**PROBLEM STATEMENT**
Output exactly the lines below, starting with the line that has "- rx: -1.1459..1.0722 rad" and going on through the line that has "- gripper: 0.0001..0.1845", both included, and no other lines.

**EXCERPTED DATA**
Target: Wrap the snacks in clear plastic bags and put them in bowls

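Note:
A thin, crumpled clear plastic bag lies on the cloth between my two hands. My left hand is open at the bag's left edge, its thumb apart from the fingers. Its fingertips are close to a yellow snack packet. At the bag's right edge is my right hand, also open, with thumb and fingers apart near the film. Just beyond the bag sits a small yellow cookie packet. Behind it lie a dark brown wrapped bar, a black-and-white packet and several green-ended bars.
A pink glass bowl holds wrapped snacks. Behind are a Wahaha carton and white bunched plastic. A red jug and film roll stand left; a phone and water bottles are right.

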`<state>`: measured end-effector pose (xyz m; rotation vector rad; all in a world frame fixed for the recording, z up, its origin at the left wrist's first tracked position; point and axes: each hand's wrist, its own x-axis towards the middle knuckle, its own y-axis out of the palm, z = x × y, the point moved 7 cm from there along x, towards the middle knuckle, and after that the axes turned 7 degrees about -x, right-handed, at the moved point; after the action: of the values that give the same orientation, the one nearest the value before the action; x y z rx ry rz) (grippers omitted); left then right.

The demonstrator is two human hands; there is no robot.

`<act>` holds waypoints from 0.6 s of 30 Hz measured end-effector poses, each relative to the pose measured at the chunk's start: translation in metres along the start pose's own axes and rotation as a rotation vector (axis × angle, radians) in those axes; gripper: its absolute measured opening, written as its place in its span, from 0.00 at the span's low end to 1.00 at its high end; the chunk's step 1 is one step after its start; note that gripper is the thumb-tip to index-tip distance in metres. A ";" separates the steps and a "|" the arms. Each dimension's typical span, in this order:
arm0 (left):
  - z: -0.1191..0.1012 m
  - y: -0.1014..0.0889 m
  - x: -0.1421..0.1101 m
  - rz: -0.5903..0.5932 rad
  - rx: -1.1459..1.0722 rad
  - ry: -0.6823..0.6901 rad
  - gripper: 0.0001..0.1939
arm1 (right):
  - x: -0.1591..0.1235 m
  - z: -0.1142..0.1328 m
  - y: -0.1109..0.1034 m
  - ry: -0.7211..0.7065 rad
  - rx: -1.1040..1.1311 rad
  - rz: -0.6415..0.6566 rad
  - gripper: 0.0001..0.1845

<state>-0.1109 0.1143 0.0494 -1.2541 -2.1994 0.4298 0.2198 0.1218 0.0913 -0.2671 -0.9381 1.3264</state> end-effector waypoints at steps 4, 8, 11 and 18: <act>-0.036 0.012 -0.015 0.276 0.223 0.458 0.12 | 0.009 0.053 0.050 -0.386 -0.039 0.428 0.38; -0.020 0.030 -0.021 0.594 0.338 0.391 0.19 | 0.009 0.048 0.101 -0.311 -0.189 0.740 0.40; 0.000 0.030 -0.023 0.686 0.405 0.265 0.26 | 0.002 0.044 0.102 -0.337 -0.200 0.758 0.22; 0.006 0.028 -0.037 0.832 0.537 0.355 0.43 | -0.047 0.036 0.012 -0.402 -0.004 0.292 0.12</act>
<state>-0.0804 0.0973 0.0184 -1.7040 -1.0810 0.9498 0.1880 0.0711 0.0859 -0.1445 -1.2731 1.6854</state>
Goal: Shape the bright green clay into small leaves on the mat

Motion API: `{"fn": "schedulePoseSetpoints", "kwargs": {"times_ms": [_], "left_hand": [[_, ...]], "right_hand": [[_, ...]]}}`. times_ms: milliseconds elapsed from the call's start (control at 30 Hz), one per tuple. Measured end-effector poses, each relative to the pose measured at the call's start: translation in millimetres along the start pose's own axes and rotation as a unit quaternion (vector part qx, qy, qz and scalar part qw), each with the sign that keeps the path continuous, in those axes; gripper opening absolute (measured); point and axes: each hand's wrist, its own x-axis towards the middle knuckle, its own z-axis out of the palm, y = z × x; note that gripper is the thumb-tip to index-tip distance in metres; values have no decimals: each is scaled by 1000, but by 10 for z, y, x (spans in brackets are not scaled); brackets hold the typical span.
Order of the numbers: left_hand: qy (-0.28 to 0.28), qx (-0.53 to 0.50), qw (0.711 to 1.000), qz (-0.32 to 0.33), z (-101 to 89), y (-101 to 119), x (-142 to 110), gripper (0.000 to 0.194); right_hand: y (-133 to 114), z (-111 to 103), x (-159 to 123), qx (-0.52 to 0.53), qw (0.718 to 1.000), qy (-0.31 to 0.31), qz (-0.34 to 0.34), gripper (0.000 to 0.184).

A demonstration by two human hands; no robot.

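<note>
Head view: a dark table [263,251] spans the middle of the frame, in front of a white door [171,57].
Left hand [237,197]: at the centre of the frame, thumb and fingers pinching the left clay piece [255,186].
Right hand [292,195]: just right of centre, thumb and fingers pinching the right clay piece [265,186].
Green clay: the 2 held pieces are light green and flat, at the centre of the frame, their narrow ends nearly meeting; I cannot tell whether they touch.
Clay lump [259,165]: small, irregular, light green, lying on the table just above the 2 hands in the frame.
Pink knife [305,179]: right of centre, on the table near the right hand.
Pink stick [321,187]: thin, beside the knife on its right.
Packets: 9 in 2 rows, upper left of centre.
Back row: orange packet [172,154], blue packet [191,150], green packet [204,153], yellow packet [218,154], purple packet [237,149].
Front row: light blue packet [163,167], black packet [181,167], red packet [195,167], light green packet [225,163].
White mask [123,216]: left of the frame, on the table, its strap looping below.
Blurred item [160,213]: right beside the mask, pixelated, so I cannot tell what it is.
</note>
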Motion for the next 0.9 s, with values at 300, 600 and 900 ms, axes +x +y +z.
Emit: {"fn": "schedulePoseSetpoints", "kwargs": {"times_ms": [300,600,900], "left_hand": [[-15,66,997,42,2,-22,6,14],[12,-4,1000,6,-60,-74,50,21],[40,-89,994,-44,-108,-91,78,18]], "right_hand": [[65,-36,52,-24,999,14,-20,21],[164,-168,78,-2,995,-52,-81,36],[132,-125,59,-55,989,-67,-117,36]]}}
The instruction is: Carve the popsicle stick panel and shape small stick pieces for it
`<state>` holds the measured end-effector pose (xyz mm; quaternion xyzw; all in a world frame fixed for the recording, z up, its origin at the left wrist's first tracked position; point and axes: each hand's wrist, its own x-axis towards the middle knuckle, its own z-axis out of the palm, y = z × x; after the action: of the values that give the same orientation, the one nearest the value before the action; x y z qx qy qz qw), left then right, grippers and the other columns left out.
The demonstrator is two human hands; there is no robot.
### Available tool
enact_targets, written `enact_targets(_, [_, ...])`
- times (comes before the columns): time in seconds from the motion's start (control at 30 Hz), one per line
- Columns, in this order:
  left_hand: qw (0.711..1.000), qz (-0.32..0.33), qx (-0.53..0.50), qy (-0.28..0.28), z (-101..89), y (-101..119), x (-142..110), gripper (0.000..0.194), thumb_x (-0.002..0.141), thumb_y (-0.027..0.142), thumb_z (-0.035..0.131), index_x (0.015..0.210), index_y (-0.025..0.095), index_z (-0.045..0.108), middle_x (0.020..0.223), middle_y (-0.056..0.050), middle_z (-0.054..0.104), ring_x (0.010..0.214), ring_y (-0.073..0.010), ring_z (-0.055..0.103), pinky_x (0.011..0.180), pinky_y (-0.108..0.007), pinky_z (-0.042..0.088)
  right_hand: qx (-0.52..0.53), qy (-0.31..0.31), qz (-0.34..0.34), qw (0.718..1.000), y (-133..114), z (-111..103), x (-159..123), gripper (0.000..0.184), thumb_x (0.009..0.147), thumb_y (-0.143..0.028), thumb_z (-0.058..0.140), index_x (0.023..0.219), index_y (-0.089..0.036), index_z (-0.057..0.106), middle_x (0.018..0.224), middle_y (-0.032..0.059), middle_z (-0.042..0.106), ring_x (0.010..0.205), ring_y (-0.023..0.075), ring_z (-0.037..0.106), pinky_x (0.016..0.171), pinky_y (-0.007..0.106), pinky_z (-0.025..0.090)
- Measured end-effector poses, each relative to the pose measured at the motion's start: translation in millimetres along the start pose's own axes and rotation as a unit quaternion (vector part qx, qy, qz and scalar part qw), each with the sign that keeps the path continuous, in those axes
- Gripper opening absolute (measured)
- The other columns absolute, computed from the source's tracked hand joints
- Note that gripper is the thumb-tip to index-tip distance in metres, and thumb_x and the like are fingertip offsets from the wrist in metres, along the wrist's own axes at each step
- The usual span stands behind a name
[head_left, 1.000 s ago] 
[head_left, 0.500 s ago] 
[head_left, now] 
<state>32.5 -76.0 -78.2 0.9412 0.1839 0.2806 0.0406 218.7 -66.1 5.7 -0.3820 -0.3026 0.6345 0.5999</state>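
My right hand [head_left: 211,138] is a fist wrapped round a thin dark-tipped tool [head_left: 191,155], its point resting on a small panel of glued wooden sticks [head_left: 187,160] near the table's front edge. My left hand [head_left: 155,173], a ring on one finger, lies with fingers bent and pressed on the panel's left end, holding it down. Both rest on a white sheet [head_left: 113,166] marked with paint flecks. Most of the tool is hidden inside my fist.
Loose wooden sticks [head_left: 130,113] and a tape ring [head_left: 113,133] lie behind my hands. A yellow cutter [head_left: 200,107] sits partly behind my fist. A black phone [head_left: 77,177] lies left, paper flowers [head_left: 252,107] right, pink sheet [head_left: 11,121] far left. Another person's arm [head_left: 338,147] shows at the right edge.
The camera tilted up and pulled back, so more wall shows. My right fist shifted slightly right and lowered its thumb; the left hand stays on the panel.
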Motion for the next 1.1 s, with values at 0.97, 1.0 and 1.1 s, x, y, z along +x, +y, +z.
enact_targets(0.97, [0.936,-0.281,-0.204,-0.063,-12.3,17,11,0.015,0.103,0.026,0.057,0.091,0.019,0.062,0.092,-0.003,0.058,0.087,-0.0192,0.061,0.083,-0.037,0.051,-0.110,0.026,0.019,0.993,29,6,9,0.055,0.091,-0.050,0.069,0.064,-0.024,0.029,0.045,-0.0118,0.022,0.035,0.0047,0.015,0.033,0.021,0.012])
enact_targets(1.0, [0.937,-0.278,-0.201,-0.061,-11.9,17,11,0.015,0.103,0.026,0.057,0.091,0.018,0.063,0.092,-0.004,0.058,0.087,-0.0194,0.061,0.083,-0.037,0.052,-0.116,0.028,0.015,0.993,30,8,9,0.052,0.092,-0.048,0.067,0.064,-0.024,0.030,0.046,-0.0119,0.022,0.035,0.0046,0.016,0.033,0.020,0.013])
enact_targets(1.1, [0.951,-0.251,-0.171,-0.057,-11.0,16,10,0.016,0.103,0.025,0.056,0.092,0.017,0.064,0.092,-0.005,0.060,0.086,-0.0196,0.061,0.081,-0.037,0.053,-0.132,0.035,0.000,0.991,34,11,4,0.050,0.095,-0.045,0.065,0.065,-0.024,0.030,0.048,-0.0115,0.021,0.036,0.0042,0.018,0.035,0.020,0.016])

**COMPLETED EXERCISE**
  - rx: -1.1459..1.0722 rad
  - ry: -0.6823..0.6901 rad
  - gripper: 0.0001..0.1939
arm1 (right):
  - x: -0.1591..0.1235 m
  - z: -0.1142..0.1328 m
  - y: -0.1109..0.1034 m
  - ry: -0.7211..0.7065 rad
  - rx: -1.1040..1.1311 rad
  - rz: -0.6415..0.6566 rad
  - gripper: 0.0001..0.1845

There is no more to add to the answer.